Even after when a deeper understanding of Active record in Rails came, periodically, cyclical queries prolazili to the working server. Therefore, we decided that the tester, while checking the task, should necessarily analyze the information from the Rack Mini Profiler for the presence of long and cyclic requests.

Plugin for Redmine - "RmPlus DevTools"

Rack Mini Profiler is enabled by default in the development environment and turned off in production. But often it is necessary to analyze the performance situation in the production-environment and for a specific user, so we wrote a small plug-in for Redmine, which connects the Rack Mini Profiler to the production-environment Redmine and allows you to connect profiling only for a specific user - Redmine Dev Tools .



Also, this plugin connects Oink jam (I’ll talk about it a little later) and gives an opportunity to conduct more convenient development of plug-ins for Redmine in the development-environment: there is no need to reload the web-server in order to apply the changes in the JS-files on the page.

"OINK"

Oink is another super-useful jam for analyzing performance problems. It helped a lot when memory started to leak on our working server. One of the processes of Rails for unknown reasons, was eating more than a gigabyte of RAM and hanging the whole Remine.

As a result: a bunch of calls to the phone, goosebumps and a slight feeling of powerlessness.

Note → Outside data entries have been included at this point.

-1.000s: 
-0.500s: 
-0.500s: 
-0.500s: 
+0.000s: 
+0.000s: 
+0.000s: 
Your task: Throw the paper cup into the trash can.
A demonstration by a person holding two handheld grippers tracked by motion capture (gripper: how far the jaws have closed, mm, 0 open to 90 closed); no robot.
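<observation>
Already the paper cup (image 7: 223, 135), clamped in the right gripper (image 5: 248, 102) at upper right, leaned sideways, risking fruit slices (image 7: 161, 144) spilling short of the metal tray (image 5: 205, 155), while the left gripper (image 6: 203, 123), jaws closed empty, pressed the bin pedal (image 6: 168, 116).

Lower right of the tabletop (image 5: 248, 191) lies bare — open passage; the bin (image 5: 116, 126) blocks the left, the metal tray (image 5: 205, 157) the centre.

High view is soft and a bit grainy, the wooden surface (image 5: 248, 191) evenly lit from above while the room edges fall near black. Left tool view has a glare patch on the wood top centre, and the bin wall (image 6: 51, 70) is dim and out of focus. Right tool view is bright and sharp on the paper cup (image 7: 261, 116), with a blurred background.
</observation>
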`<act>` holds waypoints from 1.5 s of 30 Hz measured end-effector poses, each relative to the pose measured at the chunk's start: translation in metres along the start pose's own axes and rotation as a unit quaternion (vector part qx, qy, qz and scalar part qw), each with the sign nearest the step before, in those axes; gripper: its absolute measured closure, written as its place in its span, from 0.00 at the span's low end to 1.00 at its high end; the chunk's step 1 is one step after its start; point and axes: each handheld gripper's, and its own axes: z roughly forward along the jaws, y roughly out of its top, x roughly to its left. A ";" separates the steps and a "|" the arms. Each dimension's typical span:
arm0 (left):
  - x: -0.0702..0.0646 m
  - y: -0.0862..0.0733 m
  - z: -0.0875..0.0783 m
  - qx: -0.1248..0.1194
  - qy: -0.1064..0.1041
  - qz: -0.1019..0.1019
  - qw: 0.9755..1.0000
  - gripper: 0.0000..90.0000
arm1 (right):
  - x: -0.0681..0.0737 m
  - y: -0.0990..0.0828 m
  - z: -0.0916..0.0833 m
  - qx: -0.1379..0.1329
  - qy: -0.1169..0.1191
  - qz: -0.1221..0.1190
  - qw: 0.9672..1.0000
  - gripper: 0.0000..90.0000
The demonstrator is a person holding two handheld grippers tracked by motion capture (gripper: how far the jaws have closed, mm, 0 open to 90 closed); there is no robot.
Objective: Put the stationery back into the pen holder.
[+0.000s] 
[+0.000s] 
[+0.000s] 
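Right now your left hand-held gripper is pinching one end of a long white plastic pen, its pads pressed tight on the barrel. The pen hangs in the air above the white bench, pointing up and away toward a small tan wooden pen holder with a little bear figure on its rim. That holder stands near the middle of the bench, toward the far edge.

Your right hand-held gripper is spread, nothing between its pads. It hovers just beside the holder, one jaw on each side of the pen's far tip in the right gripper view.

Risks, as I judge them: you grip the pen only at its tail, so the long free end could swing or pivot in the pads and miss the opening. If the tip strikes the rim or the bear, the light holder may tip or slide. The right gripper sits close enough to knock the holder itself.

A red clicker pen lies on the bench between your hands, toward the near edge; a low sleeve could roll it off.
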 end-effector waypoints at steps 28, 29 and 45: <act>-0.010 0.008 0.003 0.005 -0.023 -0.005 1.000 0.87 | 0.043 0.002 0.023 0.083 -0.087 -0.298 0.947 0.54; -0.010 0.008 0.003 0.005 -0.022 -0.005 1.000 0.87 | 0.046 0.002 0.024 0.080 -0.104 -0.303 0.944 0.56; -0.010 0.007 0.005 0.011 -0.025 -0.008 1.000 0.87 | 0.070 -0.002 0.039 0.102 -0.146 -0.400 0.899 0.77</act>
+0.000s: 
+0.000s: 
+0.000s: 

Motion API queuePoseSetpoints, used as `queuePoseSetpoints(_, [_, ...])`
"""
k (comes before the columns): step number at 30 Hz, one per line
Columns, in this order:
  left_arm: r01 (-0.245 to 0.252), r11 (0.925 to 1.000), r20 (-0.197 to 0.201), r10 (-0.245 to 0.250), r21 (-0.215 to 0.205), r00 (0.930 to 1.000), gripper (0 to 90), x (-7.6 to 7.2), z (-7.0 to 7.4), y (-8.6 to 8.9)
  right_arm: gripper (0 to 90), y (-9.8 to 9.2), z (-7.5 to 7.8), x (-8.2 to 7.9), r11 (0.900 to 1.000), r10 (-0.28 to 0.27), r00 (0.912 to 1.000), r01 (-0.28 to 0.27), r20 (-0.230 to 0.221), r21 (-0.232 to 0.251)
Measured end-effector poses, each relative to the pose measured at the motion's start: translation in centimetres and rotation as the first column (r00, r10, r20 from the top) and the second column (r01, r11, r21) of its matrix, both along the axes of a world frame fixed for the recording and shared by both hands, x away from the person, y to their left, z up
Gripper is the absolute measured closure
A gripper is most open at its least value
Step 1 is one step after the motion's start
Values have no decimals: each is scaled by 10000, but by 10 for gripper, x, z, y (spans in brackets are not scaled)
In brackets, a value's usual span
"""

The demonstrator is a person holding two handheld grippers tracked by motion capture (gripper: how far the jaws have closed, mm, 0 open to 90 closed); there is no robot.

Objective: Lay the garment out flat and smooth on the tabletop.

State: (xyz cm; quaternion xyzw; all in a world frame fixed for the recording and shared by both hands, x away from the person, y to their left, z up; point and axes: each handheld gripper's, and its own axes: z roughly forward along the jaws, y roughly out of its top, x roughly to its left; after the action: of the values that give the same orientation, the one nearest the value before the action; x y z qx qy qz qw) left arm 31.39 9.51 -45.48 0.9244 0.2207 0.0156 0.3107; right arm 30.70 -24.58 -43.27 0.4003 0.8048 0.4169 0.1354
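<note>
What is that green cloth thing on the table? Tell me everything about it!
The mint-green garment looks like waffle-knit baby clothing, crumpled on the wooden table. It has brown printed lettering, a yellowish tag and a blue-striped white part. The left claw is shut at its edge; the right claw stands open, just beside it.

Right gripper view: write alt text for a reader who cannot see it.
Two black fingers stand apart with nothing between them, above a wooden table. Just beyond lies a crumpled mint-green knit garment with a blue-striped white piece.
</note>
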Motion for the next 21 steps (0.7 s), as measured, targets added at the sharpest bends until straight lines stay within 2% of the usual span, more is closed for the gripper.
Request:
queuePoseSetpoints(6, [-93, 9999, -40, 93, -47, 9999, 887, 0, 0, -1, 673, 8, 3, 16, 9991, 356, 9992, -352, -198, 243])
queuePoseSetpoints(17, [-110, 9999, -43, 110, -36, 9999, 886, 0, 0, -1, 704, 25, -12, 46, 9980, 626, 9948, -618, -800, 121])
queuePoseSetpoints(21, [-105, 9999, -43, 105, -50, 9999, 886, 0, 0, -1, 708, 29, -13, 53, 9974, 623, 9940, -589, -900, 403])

Oink allows you to analyze which controllers and actions of Rails eat up memory by setting a threshold value. This statistic sheds light on the source of the problem, after which the elimination of the source of the problem becomes more trivial.

oink --threshold 50 /usr/share/srv-redmine/redmine-2.5/log/oink.log



Something like that! I hope my article will be useful. It would be very useful to me in due time.